Task brief ->
Write the data below out again, exactly as each line reads.
━━━━━━━━━━━━━━━━━━━━━━━━━━━━━━
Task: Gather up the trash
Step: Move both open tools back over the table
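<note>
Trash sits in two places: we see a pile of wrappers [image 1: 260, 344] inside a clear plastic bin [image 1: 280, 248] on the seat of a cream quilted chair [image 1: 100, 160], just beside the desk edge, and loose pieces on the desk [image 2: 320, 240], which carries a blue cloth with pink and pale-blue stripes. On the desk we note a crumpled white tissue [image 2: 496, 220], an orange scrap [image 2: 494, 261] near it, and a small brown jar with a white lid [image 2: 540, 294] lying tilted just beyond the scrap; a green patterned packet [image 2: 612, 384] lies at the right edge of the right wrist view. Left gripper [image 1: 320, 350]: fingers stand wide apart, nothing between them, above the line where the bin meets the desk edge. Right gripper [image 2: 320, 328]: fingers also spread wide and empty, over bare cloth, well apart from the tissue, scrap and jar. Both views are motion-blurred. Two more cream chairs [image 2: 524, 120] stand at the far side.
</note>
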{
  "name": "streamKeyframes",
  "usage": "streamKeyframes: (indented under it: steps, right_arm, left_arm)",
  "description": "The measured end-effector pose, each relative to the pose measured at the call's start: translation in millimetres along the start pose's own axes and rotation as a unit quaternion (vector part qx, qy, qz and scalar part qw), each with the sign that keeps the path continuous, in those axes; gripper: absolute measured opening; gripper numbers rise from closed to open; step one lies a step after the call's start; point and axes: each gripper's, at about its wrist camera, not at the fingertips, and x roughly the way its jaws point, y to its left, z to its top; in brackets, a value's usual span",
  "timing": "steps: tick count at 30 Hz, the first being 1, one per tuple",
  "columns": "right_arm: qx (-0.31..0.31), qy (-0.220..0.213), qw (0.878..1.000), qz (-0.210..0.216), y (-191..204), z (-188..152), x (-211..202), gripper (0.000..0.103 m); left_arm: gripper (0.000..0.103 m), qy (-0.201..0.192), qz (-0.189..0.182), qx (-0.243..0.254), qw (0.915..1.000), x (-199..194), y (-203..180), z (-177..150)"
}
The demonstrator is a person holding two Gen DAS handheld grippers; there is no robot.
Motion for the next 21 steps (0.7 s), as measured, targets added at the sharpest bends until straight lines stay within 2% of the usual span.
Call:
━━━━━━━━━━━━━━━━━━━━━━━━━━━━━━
Written reply ->
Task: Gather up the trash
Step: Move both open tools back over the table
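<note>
Trash sits in two places: we see a pile of wrappers [image 1: 260, 344] inside a clear plastic bin [image 1: 280, 248] on the seat of a cream quilted chair [image 1: 100, 160], just beside the desk edge, and loose pieces on the desk [image 2: 320, 240], which carries a blue cloth with pink and pale-blue stripes. On the desk we note a crumpled white tissue [image 2: 496, 220], an orange scrap [image 2: 494, 261] near it, and a small brown jar with a white lid [image 2: 540, 294] lying tilted just beyond the scrap; a green patterned packet [image 2: 612, 384] lies at the right edge of the right wrist view. Left gripper [image 1: 320, 350]: fingers stand wide apart, nothing between them, above the line where the bin meets the desk edge. Right gripper [image 2: 320, 328]: fingers also spread wide and empty, over bare cloth, well apart from the tissue, scrap and jar. Both views are motion-blurred. Two more cream chairs [image 2: 524, 120] stand at the far side.
</note>
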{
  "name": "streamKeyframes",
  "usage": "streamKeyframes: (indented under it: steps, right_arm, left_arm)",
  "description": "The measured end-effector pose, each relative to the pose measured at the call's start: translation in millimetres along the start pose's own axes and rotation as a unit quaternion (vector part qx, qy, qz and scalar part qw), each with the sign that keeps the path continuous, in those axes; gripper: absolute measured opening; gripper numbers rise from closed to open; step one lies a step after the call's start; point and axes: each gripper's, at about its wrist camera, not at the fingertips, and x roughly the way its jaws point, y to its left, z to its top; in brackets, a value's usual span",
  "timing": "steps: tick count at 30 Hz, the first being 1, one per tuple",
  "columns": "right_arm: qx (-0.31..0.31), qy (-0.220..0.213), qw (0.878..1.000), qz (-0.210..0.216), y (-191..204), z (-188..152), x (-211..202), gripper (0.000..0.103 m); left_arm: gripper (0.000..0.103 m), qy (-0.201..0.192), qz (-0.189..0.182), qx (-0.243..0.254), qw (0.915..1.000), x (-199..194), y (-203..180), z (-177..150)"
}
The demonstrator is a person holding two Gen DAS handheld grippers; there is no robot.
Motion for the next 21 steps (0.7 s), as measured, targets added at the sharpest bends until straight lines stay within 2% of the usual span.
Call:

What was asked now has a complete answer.